Your goal:
From the entries below, reproduce exactly the line containing "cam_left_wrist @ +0", the line containing "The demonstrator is", and every line in between, with nothing added.

Dataset content:
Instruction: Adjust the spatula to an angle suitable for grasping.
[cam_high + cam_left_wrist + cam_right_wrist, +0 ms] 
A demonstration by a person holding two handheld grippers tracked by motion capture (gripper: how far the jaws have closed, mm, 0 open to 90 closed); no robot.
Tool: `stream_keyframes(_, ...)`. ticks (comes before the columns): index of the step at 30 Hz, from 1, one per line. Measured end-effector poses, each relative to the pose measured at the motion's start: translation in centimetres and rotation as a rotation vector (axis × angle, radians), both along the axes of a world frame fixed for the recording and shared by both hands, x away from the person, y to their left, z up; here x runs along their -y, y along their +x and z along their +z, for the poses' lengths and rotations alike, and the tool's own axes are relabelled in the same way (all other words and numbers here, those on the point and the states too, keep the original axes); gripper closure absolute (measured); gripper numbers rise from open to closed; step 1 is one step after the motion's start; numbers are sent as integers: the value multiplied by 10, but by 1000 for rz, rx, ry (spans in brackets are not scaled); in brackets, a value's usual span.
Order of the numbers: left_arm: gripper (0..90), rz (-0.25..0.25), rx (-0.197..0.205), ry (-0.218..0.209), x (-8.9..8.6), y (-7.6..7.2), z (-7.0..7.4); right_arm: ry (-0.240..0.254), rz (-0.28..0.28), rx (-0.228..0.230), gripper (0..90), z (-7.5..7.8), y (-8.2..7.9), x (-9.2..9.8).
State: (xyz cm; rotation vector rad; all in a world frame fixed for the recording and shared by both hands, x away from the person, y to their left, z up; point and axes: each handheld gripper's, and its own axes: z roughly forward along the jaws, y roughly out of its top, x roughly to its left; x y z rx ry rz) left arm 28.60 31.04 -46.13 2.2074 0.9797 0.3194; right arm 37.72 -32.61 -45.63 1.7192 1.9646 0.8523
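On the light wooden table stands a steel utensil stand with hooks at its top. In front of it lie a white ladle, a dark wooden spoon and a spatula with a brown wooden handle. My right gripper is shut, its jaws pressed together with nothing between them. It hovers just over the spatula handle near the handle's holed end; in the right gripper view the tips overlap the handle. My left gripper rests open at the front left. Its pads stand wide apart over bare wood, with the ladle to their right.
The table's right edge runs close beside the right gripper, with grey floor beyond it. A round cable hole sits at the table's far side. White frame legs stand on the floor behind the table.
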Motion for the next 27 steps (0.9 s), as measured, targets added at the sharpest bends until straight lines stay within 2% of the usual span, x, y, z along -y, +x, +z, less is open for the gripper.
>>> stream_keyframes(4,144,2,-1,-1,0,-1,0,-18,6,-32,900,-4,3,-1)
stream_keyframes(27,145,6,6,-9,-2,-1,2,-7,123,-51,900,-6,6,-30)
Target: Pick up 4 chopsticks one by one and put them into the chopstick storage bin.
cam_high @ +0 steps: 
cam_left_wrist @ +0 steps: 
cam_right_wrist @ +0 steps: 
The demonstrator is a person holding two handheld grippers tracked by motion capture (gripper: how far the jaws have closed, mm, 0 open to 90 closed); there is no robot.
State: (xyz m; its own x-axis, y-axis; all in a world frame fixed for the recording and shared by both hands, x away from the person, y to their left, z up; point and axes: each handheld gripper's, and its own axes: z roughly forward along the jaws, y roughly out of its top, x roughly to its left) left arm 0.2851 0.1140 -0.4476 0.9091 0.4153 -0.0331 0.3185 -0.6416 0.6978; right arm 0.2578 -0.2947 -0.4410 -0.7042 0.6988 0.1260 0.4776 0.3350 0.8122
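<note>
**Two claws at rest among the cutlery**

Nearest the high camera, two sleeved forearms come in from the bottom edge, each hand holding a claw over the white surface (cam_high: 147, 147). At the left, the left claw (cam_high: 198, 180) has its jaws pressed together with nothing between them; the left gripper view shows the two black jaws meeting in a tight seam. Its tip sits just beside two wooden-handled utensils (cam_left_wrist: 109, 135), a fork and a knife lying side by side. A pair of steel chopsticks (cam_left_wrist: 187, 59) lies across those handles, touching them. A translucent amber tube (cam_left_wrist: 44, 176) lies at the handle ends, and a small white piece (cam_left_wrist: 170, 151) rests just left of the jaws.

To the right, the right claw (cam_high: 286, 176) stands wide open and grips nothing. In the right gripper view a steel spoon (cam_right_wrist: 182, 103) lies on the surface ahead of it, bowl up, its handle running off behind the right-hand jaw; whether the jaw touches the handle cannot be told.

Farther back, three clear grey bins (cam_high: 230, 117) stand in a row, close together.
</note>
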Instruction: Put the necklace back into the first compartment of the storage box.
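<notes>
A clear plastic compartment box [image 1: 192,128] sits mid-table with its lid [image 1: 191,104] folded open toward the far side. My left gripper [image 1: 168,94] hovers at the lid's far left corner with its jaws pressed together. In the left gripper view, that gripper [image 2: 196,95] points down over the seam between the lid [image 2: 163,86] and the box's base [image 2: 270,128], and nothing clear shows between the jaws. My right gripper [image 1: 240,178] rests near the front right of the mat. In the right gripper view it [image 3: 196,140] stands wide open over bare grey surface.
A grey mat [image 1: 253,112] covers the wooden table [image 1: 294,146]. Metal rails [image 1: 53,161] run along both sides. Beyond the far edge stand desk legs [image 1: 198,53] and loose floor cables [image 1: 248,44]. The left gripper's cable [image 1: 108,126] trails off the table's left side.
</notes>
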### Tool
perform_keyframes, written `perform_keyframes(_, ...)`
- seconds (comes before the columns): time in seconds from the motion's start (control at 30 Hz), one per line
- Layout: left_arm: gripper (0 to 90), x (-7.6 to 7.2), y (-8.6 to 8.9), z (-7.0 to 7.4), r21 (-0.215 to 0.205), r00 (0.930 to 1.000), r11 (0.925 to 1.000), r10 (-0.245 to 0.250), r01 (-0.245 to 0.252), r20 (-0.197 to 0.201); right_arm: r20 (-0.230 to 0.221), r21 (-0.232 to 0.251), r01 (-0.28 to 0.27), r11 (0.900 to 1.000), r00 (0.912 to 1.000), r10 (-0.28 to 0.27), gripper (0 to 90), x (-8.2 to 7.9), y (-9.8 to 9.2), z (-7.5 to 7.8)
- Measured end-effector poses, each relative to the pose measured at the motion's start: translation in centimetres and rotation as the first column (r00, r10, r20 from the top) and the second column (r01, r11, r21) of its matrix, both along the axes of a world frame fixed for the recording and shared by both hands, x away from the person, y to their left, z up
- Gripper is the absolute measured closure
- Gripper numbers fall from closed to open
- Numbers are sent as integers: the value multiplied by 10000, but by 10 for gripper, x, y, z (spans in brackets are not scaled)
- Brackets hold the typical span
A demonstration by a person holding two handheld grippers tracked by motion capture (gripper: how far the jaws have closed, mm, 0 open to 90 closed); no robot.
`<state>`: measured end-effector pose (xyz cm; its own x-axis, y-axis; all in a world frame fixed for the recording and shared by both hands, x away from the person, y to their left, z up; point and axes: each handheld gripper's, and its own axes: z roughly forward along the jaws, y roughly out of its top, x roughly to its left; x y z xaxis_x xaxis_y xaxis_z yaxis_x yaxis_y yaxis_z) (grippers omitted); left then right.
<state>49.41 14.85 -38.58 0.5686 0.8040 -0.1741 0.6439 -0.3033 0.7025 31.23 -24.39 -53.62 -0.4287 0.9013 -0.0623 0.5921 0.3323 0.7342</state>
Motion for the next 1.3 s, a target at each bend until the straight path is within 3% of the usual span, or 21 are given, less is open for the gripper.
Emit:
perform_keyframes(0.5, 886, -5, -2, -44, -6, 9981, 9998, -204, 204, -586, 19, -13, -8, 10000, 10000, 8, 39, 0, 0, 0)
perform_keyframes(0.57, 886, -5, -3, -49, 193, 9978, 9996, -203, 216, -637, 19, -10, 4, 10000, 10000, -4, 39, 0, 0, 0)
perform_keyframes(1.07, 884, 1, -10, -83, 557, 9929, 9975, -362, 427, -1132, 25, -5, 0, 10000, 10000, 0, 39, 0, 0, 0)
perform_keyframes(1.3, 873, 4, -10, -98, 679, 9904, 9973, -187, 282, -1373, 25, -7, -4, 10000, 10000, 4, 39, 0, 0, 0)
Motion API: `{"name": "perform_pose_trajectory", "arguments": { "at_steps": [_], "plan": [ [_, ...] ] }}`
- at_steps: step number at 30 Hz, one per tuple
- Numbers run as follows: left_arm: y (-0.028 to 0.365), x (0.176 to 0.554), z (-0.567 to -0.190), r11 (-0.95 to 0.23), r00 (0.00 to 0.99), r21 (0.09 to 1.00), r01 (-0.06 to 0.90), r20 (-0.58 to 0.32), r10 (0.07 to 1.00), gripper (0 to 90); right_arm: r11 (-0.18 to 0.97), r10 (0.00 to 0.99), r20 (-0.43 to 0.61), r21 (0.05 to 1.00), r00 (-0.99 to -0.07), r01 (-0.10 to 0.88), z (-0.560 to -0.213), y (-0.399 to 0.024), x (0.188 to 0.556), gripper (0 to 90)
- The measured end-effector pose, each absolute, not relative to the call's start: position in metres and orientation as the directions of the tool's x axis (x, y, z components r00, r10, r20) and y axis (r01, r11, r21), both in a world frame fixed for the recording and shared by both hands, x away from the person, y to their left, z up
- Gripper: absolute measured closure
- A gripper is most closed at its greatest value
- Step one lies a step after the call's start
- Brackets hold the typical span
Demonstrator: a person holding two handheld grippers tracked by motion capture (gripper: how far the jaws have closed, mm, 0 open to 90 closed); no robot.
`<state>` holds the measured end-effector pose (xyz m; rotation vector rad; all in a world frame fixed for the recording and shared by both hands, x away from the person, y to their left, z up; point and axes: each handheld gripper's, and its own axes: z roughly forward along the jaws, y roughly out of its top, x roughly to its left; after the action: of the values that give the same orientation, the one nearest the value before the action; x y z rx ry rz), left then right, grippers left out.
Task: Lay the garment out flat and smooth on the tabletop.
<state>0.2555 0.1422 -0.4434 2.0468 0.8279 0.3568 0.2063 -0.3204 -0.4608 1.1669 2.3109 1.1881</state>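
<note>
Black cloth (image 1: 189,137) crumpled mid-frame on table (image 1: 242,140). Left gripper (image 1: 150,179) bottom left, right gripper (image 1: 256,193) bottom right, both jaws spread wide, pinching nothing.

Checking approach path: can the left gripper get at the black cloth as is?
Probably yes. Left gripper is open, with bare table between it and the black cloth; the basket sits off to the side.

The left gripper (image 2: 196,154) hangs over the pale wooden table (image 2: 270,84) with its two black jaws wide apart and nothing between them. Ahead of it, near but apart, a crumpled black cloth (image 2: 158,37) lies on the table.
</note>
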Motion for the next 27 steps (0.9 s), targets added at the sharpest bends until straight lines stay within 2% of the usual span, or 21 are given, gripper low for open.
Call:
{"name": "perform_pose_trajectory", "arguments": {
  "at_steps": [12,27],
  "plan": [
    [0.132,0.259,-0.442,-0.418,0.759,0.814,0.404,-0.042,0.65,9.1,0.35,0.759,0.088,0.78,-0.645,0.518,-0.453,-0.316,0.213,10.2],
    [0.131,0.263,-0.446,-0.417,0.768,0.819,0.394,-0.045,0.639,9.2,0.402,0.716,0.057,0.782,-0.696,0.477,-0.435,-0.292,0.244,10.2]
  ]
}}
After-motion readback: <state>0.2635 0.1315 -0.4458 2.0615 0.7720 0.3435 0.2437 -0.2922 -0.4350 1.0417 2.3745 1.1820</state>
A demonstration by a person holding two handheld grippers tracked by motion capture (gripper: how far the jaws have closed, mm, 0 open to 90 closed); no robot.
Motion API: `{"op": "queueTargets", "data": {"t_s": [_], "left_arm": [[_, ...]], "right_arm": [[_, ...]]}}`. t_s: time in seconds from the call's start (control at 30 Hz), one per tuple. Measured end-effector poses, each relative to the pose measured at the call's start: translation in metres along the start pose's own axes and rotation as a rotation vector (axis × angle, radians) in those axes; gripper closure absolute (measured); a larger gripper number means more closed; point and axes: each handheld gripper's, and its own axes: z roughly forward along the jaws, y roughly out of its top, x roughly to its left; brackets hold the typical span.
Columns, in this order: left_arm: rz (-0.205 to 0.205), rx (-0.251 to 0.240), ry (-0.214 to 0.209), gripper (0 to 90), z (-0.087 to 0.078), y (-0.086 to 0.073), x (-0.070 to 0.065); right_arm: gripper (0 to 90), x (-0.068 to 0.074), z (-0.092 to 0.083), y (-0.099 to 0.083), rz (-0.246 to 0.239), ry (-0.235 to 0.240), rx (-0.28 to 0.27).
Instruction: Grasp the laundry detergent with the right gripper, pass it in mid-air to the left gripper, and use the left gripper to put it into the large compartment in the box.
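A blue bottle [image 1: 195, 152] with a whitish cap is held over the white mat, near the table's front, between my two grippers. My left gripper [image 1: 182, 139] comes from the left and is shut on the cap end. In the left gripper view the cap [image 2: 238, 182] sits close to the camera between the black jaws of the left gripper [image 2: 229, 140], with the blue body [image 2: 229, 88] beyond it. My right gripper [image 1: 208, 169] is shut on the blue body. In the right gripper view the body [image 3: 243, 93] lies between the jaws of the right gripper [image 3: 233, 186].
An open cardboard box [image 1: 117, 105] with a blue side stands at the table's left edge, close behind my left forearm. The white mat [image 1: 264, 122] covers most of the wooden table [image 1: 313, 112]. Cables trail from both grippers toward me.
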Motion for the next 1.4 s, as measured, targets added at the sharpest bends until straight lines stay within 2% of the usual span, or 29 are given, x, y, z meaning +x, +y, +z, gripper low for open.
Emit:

Exercise output:
cam_left_wrist @ +0 steps: 
cam_right_wrist @ +0 steps: 
The demonstrator is a person holding two handheld grippers tracked by motion capture (gripper: how far the jaws have closed, mm, 0 open to 90 closed); there is no robot.

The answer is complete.